The GENERATE function returns a table that is the result of performing the Cartesian product between the rows of the first table and the rows of the second table after being contextualized.
Tables must have columns with mismatched names, otherwise the GENERATE function will return an error.
In this first example we start from the following two tables:
Note that these tables have a common field ("Oficina"), so creating a calculated table using the GENERATE function will return an error:
Interestingly, it is possible to use this function to generate an intermediate table on which to apply other functions:
Since, in this exercise, we want to visualize the table resulting from applying the GENERATE function to our two data tables, we are going to generate a new table, Tabla2B , with the same fields as Tabla2 but changing the name of the "Oficina" field, something which we will do using the SELECTCOLUMNS function:
Tabla2B =
SELECTCOLUMNS(
Tabla2;
"Oficina2", Tabla2[Oficina];
"Compras", Tabla2[Compras]
)
Now we could apply the GENERATE function to the tables Tabla1 and Tabla2B. If we do it, the result is the same as we would have when using the CROSSJOIN function:
In this case, applying the row context generated by each of the rows in the first table has not modified the result of the Cartesian product.
But, if instead of applying the GENERATE function to Tabla2B, we do it to the result of filtering said table considering the fields of Tabla1, the result is quite different. Let's do this filtering with the FILTER function:
Tabla =
GENERATE(
Tabla1,
FILTER(
Tabla2B,
Tabla1[Oficina] = Tabla2B[Oficina2]
)
)
Let's see what happened:
The function has traversed each of the rows in the first table, creating a row context for each of them. Thus, for the first one, the row context is given by, among other things, "Oficina " = "España". Next, this row context has been applied to the second table, which is the result of applying a filter to Tabla2B according to which the value of the Oficina2 field must match the result of the Oficina field of the first table. As a result of applying this row context, the second table has been reduced to those rows in which the Oficina2 field takes the value "España" (a single record in this case). Next, the row being considered from the first table has been multiplied by each and every one of the rows from the second table after applying the context (a single row). The result of this first step is -in this example- a single row with the fields of both tables for the records in which the name of the office is "España".
After evaluating the first row of the first table, the same procedure would be carried out with each and every one of the other rows of this table, generating a row context, applying it to the second table, and multiplying the row of the first table by the resulting ones in the second table.
In this example, where all the field values for the offices are present in both tables, the result is similar to an inner join.
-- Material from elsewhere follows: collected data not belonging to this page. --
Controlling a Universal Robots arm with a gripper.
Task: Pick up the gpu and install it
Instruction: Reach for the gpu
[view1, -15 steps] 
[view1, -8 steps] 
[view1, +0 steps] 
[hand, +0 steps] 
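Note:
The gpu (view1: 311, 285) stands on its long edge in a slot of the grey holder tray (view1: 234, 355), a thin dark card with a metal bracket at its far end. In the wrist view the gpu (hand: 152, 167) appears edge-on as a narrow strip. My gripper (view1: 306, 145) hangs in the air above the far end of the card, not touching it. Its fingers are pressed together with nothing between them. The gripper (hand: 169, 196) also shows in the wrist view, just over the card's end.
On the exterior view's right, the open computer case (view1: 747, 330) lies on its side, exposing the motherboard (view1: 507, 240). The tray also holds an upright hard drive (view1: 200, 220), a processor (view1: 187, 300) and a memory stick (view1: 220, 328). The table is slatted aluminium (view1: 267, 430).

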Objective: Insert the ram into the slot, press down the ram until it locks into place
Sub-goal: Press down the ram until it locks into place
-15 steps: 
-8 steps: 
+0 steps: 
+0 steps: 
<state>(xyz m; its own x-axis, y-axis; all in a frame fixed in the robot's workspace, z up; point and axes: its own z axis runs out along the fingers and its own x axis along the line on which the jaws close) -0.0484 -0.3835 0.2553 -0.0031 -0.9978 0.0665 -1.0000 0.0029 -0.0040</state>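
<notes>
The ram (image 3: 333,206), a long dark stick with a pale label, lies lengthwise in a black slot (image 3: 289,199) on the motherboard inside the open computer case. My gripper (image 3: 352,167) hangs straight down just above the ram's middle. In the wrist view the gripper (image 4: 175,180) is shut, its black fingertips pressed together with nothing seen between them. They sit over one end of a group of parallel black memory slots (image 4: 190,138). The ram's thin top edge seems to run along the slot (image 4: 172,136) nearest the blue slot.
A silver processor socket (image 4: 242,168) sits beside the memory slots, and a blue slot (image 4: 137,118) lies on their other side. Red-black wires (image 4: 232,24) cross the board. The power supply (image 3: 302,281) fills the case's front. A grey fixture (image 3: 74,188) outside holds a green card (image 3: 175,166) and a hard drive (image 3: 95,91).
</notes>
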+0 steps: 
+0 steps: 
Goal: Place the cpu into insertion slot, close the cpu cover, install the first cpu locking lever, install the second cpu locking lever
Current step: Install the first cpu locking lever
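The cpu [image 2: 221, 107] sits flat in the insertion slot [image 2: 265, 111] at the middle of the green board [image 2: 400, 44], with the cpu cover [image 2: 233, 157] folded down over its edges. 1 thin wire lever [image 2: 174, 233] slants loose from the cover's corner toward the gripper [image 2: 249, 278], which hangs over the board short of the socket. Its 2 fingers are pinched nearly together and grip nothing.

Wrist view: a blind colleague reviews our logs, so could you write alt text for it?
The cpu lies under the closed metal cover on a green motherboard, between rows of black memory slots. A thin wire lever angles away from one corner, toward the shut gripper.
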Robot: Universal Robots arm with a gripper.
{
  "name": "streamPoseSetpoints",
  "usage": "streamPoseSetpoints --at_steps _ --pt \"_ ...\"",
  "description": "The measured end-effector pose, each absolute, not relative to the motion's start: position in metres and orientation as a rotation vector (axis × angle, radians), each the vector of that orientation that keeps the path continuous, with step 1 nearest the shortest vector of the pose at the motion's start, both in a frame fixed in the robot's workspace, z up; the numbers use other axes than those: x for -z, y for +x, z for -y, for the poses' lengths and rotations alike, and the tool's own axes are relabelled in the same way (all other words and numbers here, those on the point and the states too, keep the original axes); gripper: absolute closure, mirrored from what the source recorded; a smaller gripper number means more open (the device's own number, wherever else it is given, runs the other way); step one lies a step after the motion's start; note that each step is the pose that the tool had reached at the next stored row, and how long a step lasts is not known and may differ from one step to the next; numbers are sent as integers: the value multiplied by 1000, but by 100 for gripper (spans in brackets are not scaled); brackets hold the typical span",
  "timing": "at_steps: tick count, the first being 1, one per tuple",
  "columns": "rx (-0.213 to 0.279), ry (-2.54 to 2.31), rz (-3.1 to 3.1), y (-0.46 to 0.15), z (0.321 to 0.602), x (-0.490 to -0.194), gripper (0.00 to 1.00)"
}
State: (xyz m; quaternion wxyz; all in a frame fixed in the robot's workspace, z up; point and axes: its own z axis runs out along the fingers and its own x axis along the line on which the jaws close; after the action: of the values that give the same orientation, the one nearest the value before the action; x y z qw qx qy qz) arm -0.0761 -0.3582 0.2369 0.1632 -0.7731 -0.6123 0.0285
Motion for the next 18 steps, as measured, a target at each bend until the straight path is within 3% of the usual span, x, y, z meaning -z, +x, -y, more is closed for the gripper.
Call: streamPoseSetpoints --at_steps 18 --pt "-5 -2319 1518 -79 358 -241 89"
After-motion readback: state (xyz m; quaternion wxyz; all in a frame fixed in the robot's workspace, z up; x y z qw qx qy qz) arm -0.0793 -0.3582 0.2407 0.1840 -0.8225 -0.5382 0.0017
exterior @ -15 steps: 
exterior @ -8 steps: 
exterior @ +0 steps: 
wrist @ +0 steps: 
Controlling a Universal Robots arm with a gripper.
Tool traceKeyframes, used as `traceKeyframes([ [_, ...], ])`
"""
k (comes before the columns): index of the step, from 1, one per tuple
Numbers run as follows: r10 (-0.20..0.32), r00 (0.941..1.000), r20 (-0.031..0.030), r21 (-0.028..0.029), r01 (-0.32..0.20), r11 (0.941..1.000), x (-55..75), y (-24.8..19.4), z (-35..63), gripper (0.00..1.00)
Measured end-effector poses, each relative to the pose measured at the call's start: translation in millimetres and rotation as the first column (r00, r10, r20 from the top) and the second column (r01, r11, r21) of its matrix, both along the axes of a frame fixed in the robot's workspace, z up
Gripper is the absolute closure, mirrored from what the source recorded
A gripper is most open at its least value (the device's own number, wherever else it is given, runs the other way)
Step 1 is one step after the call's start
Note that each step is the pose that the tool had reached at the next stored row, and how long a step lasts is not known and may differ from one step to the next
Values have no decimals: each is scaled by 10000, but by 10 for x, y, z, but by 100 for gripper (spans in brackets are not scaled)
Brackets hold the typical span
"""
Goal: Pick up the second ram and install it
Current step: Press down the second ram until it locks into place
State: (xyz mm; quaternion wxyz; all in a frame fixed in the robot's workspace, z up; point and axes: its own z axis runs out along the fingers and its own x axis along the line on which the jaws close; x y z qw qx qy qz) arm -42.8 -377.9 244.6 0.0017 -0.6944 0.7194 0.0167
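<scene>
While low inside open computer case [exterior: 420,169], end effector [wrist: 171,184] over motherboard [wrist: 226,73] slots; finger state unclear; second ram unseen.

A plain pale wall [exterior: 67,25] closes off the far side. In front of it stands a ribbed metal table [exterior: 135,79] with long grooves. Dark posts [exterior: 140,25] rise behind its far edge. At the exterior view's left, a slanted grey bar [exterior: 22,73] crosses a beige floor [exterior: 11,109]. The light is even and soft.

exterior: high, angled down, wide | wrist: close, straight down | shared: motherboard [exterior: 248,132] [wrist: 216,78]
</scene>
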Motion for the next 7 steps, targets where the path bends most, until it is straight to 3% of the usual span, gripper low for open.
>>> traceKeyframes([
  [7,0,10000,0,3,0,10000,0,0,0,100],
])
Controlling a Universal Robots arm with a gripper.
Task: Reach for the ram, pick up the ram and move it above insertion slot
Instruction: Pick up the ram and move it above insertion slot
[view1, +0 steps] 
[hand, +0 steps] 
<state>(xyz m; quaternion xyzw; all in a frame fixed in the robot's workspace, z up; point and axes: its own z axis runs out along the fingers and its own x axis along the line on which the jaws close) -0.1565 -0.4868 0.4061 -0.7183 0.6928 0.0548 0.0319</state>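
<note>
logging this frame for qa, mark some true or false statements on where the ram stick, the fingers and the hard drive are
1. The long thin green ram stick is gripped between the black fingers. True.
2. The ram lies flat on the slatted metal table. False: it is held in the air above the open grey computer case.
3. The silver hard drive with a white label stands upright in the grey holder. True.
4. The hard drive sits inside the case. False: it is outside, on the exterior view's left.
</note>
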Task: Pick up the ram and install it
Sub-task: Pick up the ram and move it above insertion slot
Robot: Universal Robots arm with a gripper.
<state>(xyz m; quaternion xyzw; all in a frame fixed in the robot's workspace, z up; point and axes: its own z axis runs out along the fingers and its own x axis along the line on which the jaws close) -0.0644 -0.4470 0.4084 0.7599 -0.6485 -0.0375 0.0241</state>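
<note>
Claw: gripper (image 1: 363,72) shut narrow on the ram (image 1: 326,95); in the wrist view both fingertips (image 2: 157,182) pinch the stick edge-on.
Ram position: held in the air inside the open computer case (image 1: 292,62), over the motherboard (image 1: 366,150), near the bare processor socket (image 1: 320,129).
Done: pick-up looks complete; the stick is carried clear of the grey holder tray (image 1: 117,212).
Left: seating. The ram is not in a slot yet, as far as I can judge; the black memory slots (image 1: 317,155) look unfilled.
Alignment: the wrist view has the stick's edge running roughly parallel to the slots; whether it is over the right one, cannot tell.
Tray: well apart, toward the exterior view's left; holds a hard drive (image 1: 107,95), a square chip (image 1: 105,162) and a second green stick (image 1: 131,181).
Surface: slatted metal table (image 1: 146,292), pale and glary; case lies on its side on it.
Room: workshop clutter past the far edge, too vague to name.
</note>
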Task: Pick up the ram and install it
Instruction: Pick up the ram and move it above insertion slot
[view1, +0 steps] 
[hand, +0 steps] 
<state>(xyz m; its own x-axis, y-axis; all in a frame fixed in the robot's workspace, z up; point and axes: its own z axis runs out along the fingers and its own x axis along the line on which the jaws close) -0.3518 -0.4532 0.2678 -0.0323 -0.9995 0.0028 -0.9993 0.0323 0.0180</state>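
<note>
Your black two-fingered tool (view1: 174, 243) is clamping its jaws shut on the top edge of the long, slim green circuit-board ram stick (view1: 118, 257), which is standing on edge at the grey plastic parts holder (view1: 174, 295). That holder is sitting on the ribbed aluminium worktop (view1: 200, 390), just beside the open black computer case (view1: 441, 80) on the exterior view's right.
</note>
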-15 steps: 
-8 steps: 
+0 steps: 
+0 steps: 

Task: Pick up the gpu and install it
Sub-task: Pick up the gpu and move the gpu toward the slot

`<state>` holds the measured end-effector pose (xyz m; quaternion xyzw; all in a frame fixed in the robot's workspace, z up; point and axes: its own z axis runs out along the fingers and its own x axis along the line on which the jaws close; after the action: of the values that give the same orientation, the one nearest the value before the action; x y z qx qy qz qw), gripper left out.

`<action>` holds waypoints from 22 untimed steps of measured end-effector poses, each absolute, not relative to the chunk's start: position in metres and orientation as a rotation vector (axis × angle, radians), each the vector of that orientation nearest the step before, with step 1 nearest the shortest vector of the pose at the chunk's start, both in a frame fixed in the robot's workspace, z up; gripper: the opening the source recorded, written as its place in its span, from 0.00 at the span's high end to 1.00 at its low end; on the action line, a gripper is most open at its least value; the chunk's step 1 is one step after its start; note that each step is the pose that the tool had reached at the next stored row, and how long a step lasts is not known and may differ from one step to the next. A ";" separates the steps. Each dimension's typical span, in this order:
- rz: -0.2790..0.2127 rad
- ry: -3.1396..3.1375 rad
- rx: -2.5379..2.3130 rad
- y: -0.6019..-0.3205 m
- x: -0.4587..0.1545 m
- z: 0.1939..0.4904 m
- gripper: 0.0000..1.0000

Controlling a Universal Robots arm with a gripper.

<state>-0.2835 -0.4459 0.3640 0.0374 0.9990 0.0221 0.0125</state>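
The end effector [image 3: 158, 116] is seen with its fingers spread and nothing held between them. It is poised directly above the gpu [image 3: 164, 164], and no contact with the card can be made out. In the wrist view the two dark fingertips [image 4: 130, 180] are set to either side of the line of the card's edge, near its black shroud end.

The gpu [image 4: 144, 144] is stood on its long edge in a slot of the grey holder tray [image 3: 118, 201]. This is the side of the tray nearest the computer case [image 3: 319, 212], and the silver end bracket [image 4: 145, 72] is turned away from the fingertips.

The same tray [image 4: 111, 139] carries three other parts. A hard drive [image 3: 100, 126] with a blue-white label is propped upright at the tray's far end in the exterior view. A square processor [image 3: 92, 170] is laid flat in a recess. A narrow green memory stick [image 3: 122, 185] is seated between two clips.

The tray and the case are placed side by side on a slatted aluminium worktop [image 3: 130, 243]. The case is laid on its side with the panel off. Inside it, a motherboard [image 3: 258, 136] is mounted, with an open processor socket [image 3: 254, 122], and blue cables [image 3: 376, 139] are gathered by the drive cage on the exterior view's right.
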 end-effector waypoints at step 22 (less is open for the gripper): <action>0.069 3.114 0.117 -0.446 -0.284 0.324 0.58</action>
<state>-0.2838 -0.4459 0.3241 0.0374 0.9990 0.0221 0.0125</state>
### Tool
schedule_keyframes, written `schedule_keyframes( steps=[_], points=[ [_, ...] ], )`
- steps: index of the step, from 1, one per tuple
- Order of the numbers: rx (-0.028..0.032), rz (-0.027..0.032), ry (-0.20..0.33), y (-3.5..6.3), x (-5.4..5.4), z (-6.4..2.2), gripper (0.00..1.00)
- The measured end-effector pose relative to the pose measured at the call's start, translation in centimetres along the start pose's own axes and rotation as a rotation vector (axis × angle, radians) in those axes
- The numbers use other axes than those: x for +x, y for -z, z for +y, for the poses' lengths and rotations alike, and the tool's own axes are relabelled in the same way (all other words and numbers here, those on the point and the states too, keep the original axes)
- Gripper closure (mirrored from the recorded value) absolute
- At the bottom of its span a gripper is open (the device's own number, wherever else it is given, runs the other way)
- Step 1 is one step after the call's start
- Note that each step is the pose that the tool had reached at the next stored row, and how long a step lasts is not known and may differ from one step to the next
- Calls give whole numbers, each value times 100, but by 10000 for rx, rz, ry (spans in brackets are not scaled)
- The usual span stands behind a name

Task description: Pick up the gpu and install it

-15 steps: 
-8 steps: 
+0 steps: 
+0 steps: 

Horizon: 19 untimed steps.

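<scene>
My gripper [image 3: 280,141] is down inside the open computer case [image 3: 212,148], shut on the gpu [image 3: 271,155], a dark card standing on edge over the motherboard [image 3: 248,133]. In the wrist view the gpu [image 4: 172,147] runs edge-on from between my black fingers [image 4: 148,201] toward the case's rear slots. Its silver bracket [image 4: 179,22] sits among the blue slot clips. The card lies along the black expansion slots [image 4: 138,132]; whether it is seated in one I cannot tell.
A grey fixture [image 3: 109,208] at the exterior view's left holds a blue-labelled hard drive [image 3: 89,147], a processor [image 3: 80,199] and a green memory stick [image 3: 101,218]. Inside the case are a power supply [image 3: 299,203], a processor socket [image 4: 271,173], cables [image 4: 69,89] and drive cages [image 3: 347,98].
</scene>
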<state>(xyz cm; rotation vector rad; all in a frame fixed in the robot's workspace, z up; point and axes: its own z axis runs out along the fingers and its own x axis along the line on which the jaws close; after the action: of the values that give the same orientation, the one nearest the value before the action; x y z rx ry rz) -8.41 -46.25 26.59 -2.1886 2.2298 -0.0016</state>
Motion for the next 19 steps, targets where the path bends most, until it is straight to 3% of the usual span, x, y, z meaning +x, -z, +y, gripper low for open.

To test this last statement, let's repeat the operation including an office in the first table that does not exist in the second, and one in the second that does not exist in the first:
Let's now apply the GENERATE function with the filter seen:
Indeed, when for a row in the first table there is not at least one other equivalent in the second, the product is an empty set (and no result is returned). And the same happens when a row from the second table never gets to be multiplied by any of the first table because it does not have an equivalent.
Of course, we are not obliged to work with a single condition. Suppose we start from the following tables:
After changing the name of the "Oficina" field in the second table, we could apply the GENERATE function as follows:
Tabla =
GENERATE(
Tabla1;
FILTER(
Tabla2B;
Tabla1[Oficina] = Tabla2B[Oficina2] &&
Tabla1[Año] <= 2018
)
)
In this case we are creating a row context that includes the name of the office of the row being considered in the first table and that the year for said row is less than or equal to 2018. If the result of applying this row context to the second table is an empty table, no row will be generated in the table resulting from applying the GENERATE function.